“‘The outlaws of to-day are the in-laws of to-morrow,’ as the English barrister said when he married the Boer general’s daughter. I have thought I recognized you. I have heard you speak at Lady Maud’s and also at Lady Feenix’s Suffrage parties. My name is Hawk. I suppose you’ve been in prison for some Suffrage offence? So has my aunt, for the matter of that.”
Vivie: “Yes, but in her case they only sentenced her to the First Division; whereas I have been doing nine months’ hard.”
Hawk: “What was your crime?”
Vivie: “I admit nothing, it is always wisest. But I was accused of burning down Mr. ——’s racing stables—and other things...”
Hawk: “That beast. Well, I suppose it was very wrong. Can’t quite make up my mind about militancy, one way or the other. But here we are up against the biggest war in history, and such peccadilloes as yours sink into insignificance. By the bye, my aunt was amnestied and so I suppose were you?”
Vivie: “Yes, but not so handsomely. I was requested to go away from England for a time, so here I am, about to join my mother in Brussels—or in a little country place near Brussels.”
Hawk: “Well, I’ve been Secretary of Legation there. I’m just going back to—to—well I’m just going back.”
At Bruges they were told that the train would not leave for Ghent and Brussels for another two hours—some mobilization delay; so Hawk proposed they should go and see the Memlings and then have some dinner.
“Don’t you think they’re perfectly wonderful?”—apropos of the pictures in the Hospital of St. Jean.

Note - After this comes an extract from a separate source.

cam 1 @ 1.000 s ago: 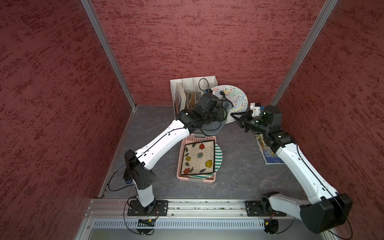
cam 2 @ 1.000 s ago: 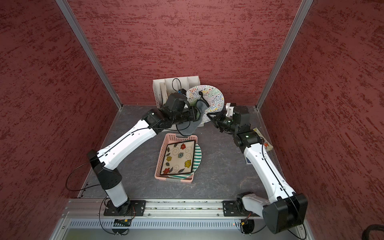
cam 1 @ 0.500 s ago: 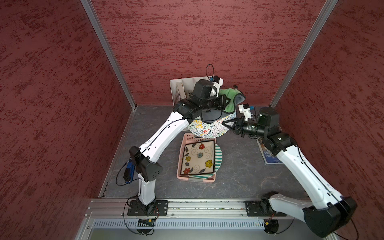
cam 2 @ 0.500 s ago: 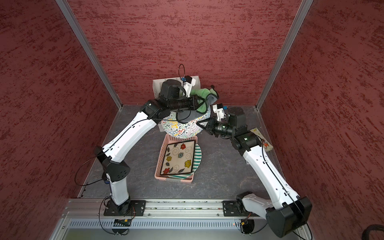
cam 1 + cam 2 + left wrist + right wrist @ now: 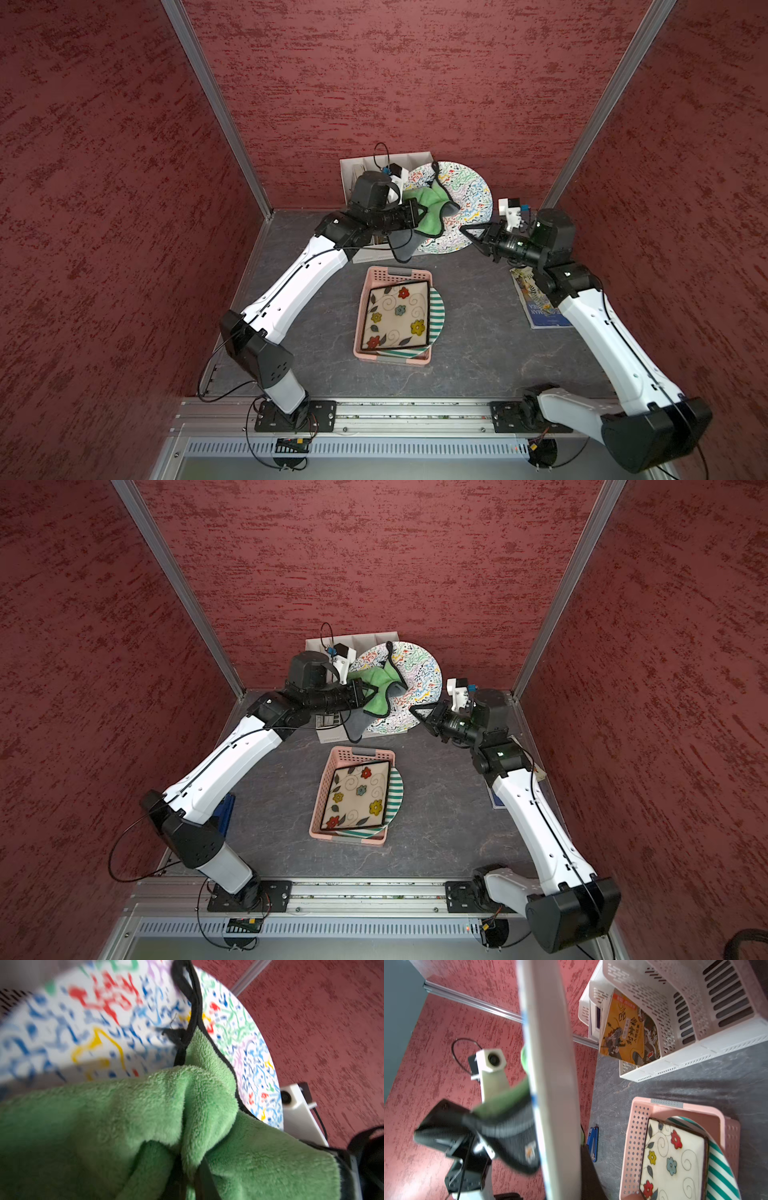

Vivie: “It depends on what you mean by ‘wonderful.’ If you admire the fidelity of the reproduction in colour and texture of the Flemish costumes of the fifteenth century, I agree with you. It is also interesting to see the revelations of their domestic architecture and furniture of that time, and the types of domestic dog, cow and horse. But if you admire them as being true pictures of life in Palestine in the time of Christ, or in the Rhineland of the fifth century, then I think they—like most Old Masters—are perfectly rotten. And have you ever remarked another thing about all paintings prior to the seventeenth century: how plain, how ugly all the people are? You never see a single good-looking man or woman. Do let’s go and have that dinner you spoke of. I’ve got a prison appetite.”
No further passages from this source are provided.